TASK BRIEF. Please find the lines in the entries below that contain the word "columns", and copy each one.

RECORDS SUPPLIED.

____

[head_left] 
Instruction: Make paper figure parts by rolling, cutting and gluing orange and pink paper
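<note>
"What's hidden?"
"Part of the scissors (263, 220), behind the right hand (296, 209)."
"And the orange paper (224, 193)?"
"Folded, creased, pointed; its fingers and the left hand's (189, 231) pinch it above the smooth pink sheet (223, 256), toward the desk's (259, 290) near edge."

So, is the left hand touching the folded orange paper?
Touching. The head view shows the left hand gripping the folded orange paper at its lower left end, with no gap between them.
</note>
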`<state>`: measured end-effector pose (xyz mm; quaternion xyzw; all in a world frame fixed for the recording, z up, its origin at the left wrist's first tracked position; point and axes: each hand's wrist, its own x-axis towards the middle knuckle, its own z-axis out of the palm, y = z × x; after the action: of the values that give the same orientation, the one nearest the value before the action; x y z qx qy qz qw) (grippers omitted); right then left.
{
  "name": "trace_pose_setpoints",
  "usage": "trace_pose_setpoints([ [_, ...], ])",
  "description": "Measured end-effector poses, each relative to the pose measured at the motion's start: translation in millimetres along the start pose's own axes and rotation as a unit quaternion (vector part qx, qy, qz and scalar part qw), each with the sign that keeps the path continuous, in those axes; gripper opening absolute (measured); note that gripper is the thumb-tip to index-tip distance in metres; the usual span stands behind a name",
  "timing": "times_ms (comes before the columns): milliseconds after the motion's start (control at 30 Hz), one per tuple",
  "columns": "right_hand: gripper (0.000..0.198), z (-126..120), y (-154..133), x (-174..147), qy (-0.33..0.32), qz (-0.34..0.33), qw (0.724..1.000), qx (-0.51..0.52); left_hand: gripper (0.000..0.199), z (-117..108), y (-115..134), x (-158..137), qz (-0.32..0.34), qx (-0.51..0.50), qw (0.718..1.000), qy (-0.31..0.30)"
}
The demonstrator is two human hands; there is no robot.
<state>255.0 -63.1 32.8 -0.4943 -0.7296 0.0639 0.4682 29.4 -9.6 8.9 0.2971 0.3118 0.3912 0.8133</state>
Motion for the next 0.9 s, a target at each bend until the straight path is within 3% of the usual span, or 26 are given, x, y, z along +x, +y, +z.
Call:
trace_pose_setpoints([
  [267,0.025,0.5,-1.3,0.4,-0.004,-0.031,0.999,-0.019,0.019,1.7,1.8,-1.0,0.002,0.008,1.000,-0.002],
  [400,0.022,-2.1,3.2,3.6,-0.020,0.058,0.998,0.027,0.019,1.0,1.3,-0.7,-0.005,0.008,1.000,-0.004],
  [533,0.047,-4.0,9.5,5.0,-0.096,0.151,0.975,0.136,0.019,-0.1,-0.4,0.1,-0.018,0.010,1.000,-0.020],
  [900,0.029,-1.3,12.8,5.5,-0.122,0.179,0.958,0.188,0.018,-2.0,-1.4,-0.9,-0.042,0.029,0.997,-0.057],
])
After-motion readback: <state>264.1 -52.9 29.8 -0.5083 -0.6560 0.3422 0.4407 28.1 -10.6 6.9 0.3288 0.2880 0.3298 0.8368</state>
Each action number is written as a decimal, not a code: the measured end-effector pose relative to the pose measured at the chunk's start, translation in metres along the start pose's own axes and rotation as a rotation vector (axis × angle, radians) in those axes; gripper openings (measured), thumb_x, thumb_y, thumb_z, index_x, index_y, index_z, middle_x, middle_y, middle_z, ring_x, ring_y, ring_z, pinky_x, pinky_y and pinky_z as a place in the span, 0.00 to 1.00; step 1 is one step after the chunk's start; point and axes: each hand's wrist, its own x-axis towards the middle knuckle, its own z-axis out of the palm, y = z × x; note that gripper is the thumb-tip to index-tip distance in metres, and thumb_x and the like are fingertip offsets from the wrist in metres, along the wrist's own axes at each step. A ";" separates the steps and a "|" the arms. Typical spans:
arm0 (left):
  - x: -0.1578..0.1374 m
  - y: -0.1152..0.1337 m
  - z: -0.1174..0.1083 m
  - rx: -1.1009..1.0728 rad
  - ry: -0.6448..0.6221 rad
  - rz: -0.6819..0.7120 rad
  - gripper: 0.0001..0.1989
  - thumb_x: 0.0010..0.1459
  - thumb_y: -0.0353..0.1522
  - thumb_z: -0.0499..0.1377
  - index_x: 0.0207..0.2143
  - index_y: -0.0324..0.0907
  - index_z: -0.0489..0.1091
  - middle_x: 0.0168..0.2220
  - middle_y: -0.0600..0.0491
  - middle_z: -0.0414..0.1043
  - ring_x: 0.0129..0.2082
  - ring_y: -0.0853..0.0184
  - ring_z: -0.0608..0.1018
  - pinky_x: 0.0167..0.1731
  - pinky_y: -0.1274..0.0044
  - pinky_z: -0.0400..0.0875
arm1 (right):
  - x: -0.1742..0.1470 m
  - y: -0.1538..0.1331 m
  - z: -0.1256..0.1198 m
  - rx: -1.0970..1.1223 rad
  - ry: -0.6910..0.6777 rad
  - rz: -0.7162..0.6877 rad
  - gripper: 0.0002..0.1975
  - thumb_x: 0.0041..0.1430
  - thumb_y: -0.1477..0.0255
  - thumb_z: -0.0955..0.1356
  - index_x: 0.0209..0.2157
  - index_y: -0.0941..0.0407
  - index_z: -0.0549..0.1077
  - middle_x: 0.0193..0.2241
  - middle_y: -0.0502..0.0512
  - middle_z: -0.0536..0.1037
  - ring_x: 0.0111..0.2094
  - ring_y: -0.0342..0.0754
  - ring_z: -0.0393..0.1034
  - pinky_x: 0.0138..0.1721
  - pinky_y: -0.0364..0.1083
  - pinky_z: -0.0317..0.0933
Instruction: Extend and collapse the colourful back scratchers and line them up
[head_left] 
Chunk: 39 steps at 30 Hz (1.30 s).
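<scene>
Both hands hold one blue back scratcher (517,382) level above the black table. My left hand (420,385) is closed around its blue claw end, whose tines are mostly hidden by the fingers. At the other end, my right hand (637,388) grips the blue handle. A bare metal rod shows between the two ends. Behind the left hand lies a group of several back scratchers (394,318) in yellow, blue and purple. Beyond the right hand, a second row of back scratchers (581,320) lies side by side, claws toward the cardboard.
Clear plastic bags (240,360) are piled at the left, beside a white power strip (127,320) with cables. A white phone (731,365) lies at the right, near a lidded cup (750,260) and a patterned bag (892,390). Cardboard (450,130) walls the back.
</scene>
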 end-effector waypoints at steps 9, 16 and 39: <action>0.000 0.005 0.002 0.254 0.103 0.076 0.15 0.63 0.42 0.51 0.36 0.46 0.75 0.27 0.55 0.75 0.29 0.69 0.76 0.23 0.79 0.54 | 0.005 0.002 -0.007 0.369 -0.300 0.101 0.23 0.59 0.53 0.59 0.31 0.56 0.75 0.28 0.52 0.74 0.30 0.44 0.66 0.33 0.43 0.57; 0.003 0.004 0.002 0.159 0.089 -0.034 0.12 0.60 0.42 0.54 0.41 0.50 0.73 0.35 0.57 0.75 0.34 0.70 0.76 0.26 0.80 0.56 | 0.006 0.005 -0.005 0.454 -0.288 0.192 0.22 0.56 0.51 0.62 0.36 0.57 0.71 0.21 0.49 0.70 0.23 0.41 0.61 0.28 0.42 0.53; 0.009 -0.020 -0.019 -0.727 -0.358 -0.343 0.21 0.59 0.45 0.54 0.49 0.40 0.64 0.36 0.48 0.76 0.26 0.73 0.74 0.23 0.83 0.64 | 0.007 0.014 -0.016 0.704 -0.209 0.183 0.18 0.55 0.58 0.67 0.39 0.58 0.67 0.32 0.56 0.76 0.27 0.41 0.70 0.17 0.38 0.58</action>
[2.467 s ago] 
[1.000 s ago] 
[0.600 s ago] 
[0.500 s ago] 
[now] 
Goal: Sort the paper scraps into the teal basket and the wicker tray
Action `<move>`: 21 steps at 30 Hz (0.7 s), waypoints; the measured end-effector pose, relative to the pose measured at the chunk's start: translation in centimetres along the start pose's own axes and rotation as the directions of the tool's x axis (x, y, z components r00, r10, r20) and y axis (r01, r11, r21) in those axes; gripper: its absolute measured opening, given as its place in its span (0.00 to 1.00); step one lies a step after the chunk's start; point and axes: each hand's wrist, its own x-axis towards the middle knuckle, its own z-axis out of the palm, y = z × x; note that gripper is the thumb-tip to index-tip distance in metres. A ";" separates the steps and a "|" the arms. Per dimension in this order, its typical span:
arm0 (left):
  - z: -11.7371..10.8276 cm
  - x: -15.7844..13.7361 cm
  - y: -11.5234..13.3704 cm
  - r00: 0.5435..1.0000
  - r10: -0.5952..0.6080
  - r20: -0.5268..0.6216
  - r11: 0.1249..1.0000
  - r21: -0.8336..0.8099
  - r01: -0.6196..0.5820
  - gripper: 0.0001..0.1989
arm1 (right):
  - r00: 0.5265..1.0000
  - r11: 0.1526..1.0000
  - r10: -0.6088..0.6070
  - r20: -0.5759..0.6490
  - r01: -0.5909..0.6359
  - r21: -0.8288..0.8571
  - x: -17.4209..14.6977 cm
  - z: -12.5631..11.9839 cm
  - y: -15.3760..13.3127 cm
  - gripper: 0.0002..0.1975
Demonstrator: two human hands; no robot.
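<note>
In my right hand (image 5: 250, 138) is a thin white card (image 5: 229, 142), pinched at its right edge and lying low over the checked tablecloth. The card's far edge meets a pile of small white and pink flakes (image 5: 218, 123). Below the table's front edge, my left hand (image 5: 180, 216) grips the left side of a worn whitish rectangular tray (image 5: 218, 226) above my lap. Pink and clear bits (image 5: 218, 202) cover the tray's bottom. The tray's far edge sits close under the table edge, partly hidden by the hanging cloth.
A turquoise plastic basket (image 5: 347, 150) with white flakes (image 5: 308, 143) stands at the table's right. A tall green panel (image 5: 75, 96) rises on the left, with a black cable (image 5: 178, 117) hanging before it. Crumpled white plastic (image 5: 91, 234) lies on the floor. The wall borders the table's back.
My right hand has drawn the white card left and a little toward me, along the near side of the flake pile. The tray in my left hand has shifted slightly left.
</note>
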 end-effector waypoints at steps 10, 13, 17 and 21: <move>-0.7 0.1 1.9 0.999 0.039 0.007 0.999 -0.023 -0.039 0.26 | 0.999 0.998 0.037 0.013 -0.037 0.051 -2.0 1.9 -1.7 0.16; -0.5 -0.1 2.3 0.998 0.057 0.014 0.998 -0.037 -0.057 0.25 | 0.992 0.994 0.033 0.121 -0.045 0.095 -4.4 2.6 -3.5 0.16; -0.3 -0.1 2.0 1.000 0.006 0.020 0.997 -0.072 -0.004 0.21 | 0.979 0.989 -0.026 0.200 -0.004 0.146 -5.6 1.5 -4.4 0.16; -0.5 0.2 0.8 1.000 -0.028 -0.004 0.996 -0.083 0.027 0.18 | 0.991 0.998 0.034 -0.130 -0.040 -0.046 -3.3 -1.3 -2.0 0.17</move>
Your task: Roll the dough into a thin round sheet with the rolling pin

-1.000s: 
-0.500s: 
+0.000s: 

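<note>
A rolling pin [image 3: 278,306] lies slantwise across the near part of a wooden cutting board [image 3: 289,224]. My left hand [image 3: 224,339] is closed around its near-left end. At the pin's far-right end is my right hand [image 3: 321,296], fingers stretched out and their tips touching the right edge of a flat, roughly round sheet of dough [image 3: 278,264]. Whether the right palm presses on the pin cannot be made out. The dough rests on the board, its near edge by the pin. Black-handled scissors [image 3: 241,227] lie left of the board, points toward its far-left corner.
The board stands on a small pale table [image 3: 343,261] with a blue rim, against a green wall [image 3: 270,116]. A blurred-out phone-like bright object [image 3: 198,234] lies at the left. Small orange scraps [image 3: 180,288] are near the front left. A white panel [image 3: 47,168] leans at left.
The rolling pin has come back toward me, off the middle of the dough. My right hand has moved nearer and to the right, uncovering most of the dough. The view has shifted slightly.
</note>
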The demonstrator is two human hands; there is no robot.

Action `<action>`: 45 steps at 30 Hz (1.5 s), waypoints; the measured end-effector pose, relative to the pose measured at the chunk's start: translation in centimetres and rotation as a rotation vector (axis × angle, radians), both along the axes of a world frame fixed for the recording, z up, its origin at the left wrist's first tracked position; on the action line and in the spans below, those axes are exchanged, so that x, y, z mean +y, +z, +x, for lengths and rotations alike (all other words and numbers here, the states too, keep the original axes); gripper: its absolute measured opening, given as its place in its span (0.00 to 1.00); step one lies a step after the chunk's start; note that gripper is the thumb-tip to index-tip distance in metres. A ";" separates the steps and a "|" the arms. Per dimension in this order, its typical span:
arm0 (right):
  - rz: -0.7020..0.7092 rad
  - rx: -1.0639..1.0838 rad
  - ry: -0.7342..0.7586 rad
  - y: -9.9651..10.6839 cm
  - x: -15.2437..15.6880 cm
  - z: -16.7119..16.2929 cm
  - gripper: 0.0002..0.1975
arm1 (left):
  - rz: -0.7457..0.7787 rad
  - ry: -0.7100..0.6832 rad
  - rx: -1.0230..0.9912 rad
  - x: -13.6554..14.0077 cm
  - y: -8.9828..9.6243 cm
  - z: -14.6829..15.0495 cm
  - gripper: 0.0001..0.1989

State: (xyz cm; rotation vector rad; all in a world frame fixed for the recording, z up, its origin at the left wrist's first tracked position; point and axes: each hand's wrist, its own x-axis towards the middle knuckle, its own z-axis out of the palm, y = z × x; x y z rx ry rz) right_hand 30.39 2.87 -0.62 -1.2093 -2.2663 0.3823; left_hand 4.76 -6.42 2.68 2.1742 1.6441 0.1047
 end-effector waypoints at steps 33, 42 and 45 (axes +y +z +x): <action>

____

SOLUTION BELOW.
  "timing": "times_ms (comes before the columns): milliseconds after the motion's start (control at 30 Hz), one per tuple",
  "columns": "right_hand: gripper (0.000..0.198), z (-126..120), y (-154..133), x (-174..147), qy (-0.33..0.32), qz (-0.34..0.33), qw (0.724..1.000), qx (-0.51..0.52); left_hand: gripper (0.000..0.199), z (-117..108), y (-115..134), x (-158..137), qz (-0.32..0.34), qx (-0.51..0.50), qw (0.718..1.000), qy (-0.31..0.30)"

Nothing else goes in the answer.